▸ PROBLEM TO WORK ON:
Find and copy each line of the data that includes "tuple".

▸ MATERIAL FOR THIS TASK:
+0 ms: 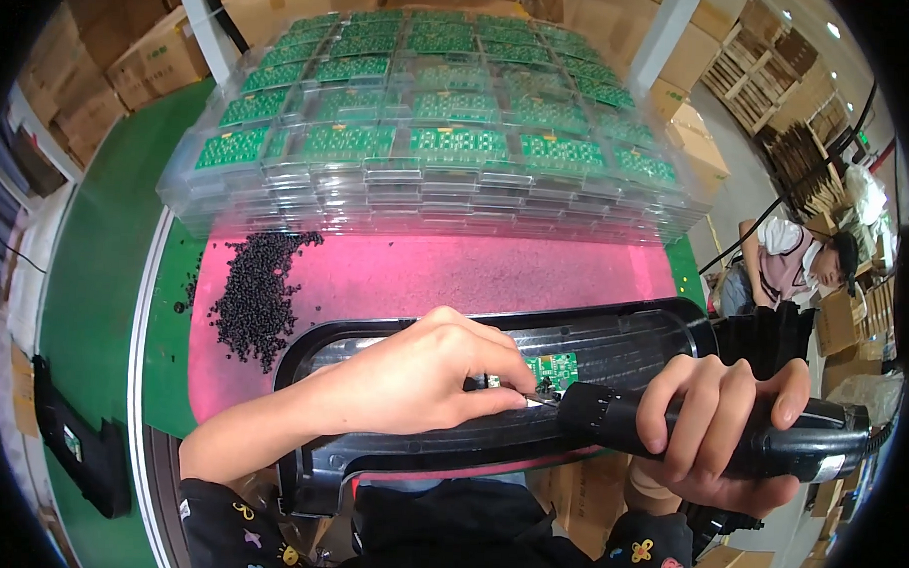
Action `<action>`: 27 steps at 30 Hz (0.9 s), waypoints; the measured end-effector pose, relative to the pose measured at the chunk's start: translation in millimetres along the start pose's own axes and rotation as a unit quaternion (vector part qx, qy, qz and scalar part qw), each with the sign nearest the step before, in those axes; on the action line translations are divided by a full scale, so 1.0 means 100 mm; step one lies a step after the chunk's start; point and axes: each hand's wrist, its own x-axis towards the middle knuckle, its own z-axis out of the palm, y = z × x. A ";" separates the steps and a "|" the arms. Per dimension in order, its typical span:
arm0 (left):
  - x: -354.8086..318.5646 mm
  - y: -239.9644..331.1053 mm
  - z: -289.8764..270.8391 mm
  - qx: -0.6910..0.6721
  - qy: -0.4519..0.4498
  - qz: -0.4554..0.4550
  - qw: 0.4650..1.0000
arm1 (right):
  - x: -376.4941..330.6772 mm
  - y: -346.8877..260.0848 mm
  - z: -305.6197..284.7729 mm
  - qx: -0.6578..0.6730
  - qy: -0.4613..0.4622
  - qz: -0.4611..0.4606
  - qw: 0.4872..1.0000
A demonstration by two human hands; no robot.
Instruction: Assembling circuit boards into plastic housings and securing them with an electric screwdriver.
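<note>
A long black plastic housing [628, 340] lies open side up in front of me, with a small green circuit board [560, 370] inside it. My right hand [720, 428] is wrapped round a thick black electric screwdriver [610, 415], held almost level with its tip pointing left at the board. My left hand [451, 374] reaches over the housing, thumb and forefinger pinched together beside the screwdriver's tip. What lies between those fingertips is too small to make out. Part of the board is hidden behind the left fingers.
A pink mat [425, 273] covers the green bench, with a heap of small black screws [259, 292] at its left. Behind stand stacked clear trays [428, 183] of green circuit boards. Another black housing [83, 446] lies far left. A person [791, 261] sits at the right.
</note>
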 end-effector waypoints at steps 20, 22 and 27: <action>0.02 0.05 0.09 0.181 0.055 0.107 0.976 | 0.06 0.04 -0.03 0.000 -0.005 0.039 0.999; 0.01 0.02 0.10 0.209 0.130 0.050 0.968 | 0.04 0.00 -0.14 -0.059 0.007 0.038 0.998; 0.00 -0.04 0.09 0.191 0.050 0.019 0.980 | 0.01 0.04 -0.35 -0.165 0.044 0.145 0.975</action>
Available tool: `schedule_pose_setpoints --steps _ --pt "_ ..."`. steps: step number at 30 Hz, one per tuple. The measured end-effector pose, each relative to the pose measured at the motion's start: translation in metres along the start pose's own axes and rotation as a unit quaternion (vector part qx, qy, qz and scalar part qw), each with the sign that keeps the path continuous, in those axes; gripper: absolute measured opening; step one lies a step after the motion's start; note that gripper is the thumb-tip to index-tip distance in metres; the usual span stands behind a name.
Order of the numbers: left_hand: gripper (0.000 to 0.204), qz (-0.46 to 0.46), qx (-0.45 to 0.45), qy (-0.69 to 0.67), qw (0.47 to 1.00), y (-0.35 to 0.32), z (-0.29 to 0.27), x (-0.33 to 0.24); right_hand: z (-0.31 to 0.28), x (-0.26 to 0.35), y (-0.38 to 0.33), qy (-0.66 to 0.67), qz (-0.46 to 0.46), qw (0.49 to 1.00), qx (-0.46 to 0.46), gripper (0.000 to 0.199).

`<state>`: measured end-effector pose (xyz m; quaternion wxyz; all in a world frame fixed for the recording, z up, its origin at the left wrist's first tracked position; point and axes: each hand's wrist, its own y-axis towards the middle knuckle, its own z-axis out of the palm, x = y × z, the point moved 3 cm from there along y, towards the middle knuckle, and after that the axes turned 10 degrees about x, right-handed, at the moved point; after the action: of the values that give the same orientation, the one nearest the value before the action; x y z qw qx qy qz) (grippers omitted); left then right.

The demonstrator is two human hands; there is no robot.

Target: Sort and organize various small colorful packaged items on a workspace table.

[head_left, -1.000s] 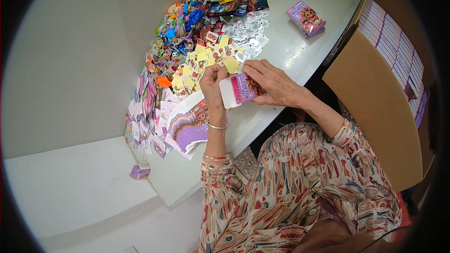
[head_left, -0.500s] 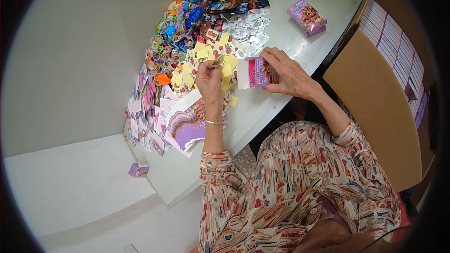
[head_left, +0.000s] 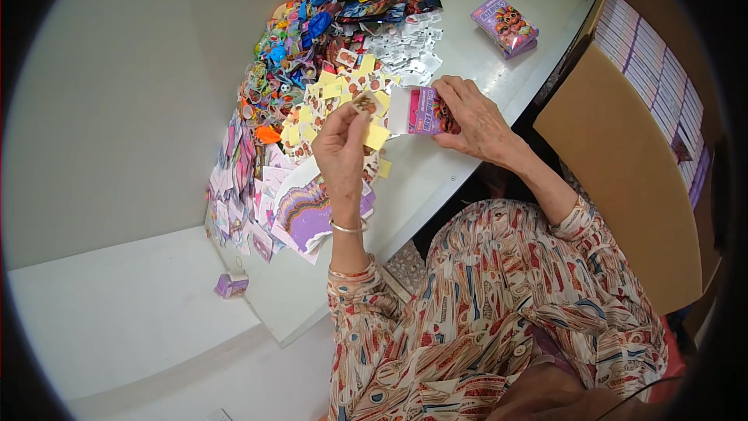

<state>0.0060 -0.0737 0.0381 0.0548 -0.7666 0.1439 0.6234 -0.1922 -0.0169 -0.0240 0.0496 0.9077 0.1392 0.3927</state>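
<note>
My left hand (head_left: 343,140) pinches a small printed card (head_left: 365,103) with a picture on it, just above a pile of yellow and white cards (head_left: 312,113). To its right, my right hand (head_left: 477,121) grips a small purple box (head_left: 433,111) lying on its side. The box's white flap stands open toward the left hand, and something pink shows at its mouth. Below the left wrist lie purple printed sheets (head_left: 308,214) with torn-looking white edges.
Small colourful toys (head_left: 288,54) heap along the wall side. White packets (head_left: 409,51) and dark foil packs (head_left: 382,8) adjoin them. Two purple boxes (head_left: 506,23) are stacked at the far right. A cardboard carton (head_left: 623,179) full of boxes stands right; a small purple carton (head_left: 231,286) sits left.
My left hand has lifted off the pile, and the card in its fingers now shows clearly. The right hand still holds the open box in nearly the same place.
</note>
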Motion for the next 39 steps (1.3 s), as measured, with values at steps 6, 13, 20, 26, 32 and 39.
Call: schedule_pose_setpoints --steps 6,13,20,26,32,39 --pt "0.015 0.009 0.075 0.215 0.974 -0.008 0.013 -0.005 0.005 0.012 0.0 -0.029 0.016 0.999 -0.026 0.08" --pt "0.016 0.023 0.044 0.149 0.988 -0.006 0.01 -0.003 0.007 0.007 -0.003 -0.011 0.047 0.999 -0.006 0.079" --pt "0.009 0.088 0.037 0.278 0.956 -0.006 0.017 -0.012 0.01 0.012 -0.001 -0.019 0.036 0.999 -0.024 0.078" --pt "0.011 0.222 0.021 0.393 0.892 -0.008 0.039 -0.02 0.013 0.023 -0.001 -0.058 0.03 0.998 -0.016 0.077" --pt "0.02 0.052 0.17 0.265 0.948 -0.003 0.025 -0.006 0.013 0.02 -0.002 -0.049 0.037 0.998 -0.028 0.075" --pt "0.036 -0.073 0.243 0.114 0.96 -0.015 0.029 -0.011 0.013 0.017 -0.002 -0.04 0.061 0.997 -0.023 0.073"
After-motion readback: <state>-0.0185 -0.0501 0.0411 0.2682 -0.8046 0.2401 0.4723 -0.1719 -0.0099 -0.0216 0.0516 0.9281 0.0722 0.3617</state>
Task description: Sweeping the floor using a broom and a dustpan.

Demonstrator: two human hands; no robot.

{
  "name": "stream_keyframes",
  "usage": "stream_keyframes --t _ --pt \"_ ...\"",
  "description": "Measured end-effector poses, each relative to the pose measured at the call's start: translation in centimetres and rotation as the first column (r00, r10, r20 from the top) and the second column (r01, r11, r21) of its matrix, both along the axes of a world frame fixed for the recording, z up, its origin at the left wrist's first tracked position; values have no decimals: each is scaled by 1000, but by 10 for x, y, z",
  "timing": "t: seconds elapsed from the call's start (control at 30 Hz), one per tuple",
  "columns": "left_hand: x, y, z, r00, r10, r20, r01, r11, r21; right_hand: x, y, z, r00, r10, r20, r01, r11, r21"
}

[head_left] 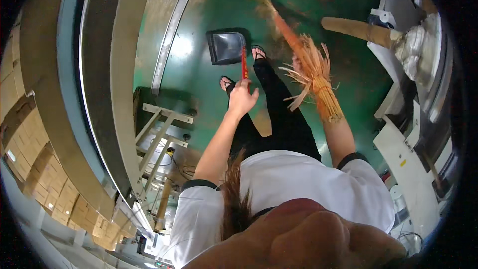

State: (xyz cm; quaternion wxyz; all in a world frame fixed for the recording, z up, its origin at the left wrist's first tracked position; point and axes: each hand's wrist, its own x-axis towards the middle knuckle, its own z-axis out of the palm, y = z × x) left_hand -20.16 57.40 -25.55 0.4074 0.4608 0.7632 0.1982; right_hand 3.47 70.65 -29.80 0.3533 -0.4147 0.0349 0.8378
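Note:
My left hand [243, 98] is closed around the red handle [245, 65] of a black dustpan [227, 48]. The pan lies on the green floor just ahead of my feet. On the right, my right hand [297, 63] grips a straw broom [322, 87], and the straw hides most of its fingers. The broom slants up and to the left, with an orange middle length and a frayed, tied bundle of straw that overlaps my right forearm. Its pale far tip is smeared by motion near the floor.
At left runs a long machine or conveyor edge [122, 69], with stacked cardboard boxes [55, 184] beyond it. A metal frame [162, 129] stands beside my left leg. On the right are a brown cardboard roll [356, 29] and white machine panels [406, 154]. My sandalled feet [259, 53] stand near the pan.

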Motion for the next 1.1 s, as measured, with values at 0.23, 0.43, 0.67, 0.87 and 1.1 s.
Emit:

▸ RESULT:
Available tool: `schedule_pose_setpoints --steps _ --pt "_ ..."`. steps: step number at 30 Hz, one per tuple. The measured end-effector pose, each relative to the pose measured at the motion's start: translation in metres along the start pose's own axes and rotation as a unit quaternion (vector part qx, qy, qz and scalar part qw), each with the sign that keeps the path continuous, in those axes; gripper: absolute measured opening; step one lies a step after the motion's start; note that gripper is the thumb-tip to index-tip distance in metres; the usual span stands behind a name.
  "timing": "t: seconds elapsed from the call's start (control at 30 Hz), one per tuple",

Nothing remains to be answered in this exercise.